We need the complex protein of Romans as well as the natural sugars and vitamins found in the easier to digest Gospels.
As is often the case, the Google search results were inconclusive. Who said, “Failing to plan is planning to fail”?
Benjamin Franklin seems the most likely author, but I can’t say it with certainty. I can say with certainty that I did not.
In any case, I’m going to risk coining my own version: Those who fail to plan reading through the Bible once a year plan not to.
So what? Is completing such a goal important? Clearly, for centuries, thanks to church leaders like Martin Luther and William Tyndale, the Bible was central to our faith, central to our churches and central to our preaching and teaching.
Must it still be so? I say yes, and so should we all. But does it still play that central role today? I’m not convinced.
In the Bible alone we read the story that leads us to the God who saves us through Christ. Our churches claim this same Bible is their “sole authority in matters of faith and practice.” This Bible boasts of being alive and sharper than any two-edged sword.
Is a once-a-year read through this sacred text too much to ask of ourselves and of one another?
I grew up on a steady diet of the Bible. Readings at the dinner table, memorization of key verses and passages at Sunday School and singing strange songs to help me learn the order of the books of the Bible. After all, if we did not know the order of the 66 books within The Book how could we ever find our way around it?
More importantly, how could we ever win a sword drill and the prize that went along with it? (A sword drill is a contest where a leader calls out a Bible reference and the first person to stand up and read the verse from his or her own Bible is the winner.)
Balancing our spiritual diet
Reading through the entire Bible at least once a year balances our spiritual diet. We need the complex protein of Romans as well as the natural sugars and vitamins found in the easier to digest Gospels.
And who can get by without the comfort food found in the Psalms or the medicinal benefits of the wisdom of Proverbs?
But if we leave out the fibre and avoid the tougher cuts found in books like Leviticus and Ezekiel, we tend to end up with a simple God and a tiny, tidy story – a story we can master.
Daily exposure to the Grand Story of Redemption and daily exposure to the Great Inexplicable Mysteries found in that story will help us to realize that the story of the Bible cannot be mastered. The Bible is meant to master us.
Not reading through the Bible at least once a year is like eating only your favourite three or four foods. That may be fine for a child just starting on solids, but it will never do for the believer in Christ intent on growing and maturing in his or her faith.
The challenge may seem daunting until you apply the math. For example, my Bible has 1,094 pages. If I divide that by 365, I get 2.997. Call it three. Three pages a day and I feed on my entire Bible in a year. That is a very reasonable goal. So reasonable, that I’m tempted to read more.
Should you start at Genesis 1 and press through non-stop to Revelation 22? If you’re a good reader, that should be fine. Or, you can find a plan which balances the Gospels, Psalms, Old Testament and New Testament in something a little easier to manage. Whatever your plan, stick to it. The plan is less important than perseverance and commitment.

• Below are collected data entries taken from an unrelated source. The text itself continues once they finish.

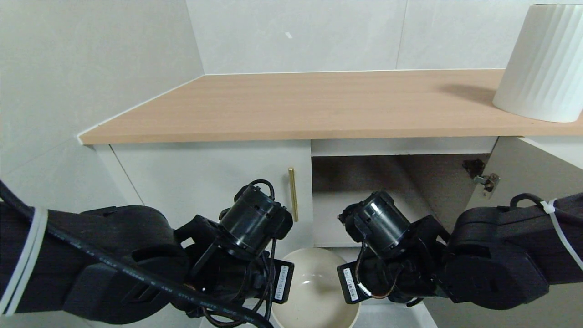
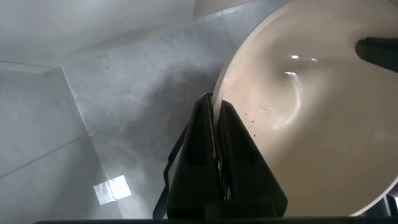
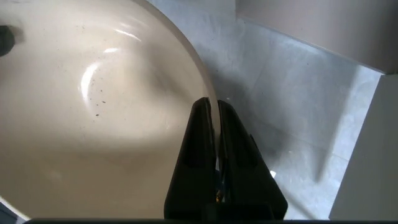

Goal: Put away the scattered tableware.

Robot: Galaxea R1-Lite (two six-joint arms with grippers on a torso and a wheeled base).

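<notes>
A cream bowl hangs low in front of the cabinet, held by both arms. My left gripper is shut on the bowl's rim on its left side, one finger inside and one outside. My right gripper is shut on the opposite rim in the same way. The left wrist view shows the bowl with its glossy inside and a few dark specks, above a grey floor. The bowl in the right wrist view has the left fingertip showing at its far rim.
A wooden countertop runs across above the white cabinet. The left door with its brass handle is closed; the right door stands swung open, showing the dark compartment. A white ribbed container stands on the counter's right.
</notes>
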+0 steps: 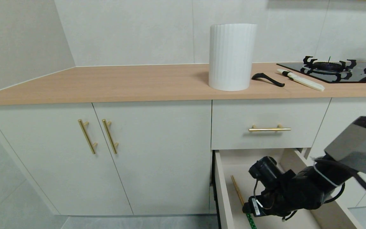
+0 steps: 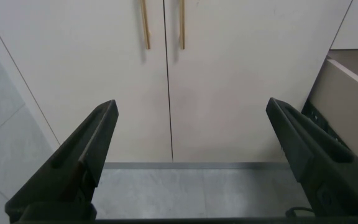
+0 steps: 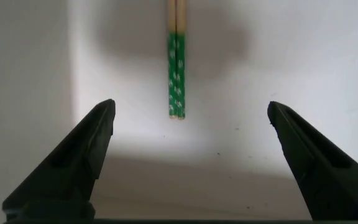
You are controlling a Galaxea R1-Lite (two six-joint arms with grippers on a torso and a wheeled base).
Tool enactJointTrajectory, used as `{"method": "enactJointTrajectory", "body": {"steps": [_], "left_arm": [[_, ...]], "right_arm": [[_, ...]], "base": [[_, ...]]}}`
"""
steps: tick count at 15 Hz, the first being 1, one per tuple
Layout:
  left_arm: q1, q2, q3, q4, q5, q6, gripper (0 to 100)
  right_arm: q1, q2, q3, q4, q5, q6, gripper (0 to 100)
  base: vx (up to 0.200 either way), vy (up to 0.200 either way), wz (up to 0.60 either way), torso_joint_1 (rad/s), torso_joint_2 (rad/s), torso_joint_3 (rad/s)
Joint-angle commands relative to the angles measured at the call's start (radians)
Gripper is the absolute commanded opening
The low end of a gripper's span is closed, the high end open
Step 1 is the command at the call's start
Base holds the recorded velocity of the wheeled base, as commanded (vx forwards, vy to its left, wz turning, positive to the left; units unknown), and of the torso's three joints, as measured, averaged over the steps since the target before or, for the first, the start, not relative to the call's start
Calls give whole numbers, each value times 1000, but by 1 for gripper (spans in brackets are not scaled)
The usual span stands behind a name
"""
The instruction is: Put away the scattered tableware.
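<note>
Here the head view catches the knife (image 1: 300,80); right wrist view, paired chopsticks (image 3: 177,87).

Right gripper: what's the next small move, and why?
Probably lift the right gripper up from the drawer: its jaws are open, the chopsticks lie free on the drawer floor, and a black utensil and a knife wait on the counter.

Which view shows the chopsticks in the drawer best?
Right wrist view: the chopsticks lie side by side on the drawer floor, green ends unobstructed. Head view catches them partly behind the right arm. Left wrist view faces the cabinet doors.
</note>
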Motion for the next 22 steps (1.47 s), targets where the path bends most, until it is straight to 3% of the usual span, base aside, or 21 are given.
{"method": "enactJointTrajectory", "body": {"steps": [1, 7, 10, 16, 22], "left_arm": [[0, 0, 0, 0, 0, 0, 100], [0, 0, 0, 0, 0, 0, 100], [0, 0, 0, 0, 0, 0, 100], [0, 0, 0, -1, 0, 0, 100], [0, 0, 0, -1, 0, 0, 100]], "right_arm": [[-33, -243, 26, 0, -10, -24, 100], [-134, -513, 52, -1, -12, -143, 100], [-139, -592, 65, -5, -10, -172, 100], [-142, -615, 71, -6, -12, -205, 100], [-142, -607, 71, -6, -10, -205, 100]], "base": [[0, 0, 0, 0, 0, 0], [0, 0, 0, 0, 0, 0], [0, 0, 0, 0, 0, 0], [0, 0, 0, 3, -14, -5], [0, 0, 0, 97, -356, -279]]}}
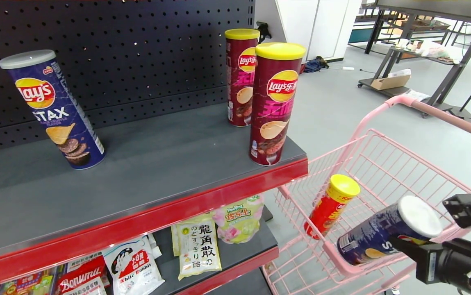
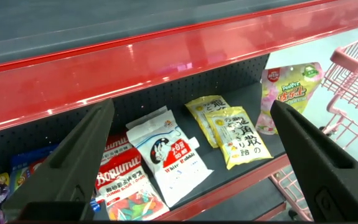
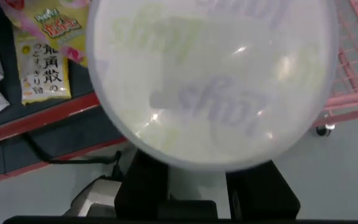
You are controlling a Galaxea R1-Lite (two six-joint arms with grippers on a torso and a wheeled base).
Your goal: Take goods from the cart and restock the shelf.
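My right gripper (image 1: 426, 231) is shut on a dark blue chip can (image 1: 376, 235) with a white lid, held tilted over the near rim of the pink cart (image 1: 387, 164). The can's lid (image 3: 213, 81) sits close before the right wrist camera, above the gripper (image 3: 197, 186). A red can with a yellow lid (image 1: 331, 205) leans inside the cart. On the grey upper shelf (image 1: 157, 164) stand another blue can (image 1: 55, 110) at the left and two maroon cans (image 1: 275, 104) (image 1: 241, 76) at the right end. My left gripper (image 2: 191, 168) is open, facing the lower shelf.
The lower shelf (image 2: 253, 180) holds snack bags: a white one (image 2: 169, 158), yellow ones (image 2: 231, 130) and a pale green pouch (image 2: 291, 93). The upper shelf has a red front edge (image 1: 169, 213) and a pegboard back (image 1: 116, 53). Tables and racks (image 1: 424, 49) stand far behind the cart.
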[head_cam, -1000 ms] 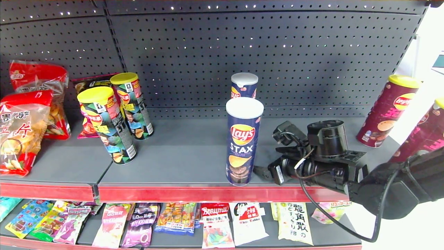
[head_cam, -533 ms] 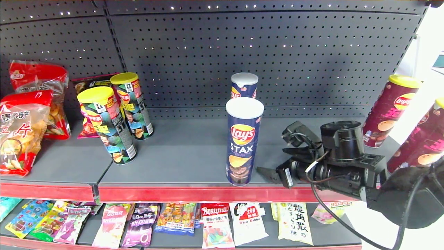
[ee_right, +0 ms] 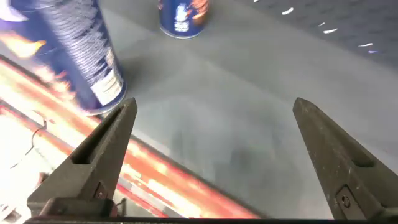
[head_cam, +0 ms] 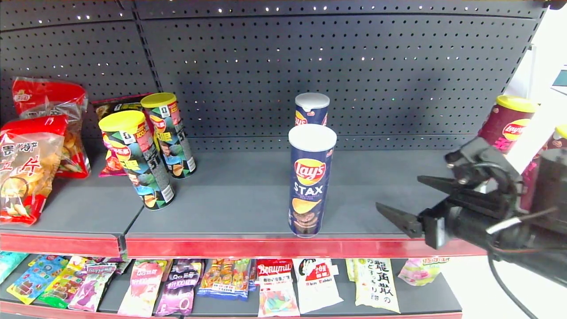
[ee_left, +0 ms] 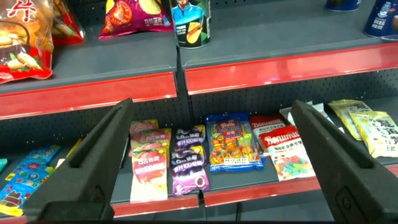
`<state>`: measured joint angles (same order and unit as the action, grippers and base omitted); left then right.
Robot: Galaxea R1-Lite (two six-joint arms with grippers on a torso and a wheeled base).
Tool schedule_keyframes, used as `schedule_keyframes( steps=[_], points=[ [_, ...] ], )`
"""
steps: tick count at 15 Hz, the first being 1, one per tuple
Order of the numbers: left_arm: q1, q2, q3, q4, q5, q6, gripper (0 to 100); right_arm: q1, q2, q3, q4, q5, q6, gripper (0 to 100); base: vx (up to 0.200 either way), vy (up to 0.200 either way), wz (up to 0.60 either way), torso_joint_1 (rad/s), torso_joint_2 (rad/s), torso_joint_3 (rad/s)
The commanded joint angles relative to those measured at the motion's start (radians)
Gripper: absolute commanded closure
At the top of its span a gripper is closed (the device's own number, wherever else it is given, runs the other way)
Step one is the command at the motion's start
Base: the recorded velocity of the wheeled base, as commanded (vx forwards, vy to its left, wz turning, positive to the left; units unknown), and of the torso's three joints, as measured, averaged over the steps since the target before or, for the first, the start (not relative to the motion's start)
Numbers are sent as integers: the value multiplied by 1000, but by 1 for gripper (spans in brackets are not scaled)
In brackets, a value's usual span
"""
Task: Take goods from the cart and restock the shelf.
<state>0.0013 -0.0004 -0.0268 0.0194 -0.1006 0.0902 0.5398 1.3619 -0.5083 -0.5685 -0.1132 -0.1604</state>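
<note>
— Where is the blue can?

— Upright on the shelf, close to its red front lip, about halfway along. A rear can of the same kind stands straight behind it, near the pegboard back.

— And the right gripper?

— To the right of the blue can and apart from it, level with the can's lower half, over the front of the shelf. Its jaws are apart with nothing between them. From the right wrist, the gripper looks over bare shelf, with the blue can off to one side and the rear can farther in.

— The left gripper?

— It is down low, facing the lower shelf. The jaws are wide apart and hold nothing. Past them lies a row of packets.

— What else is on the upper shelf?

— Two yellow-lid cans stand to the left of the blue can, one behind the other. Red bags are at the far left. Maroon cans stand at the right end, beyond the right gripper.
</note>
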Motion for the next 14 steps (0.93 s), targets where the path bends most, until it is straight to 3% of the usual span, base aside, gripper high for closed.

Perhaps your reading skills are weak. Technology holds out a free gift for the taking; have your computer or smartphone read the text to you as you follow along. This may be the best way forward anyway – the spoken word possesses a special power.
For some wise warnings, let me turn to Robert Murray McCheyne, a Scottish minister from the 1800s. Yes, even Bible reading comes with warnings.
First, do not let it become a formality, a task, one more thing to check off your to-do list.
Second, don’t become self-righteous about your discipline. Bible reading in no way adds to the grace by which we are saved.
Third, don’t read carelessly: slow down; keep a notebook; use a highlighter. (Well, McCheyne lived before the invention of the neon plastic highlighter, but you get the idea.) “Hear, read, mark, learn and inwardly digest” as the Book of Common Prayer so aptly puts it.
And lastly, don’t let your commitment to this valuable task become a burden too heavy to bear.
How do we avoid falling into these traps, or succumbing to these dangers? We guard against being trapped and entangled by praying. Begin your reading each day with prayer; pray as you read; pray when you’re done reading.
I encourage you to either do your math and organize yourself to move forward or simply choose a published plan. Whichever route you take, get started today. You will not regret this discipline, this daily habit which feeds your soul, gives you wisdom, helps you grow and contributes to your spiritual health.
As you grow, you will be better able to minister to others. We receive the gift of God’s Word in order that we might act it out, that we might share it in prayer, worship and obedience. We do not receive it in order to fill our heads with knowledge. Knowledge alone, even knowledge of God, like fresh cream, has a short shelf life, or as the Apostle Paul has said, it only “puffs up.”
Finally, once started, don’t get discouraged. Reading the Bible in a year is a noble goal and an excellent habit or practice. But if you fall behind, if you don’t remain true to your plan, press on anyway. Keep reading, plan or no plan. Keep reading whether you reach your target or not. Keep reading your Bible every day.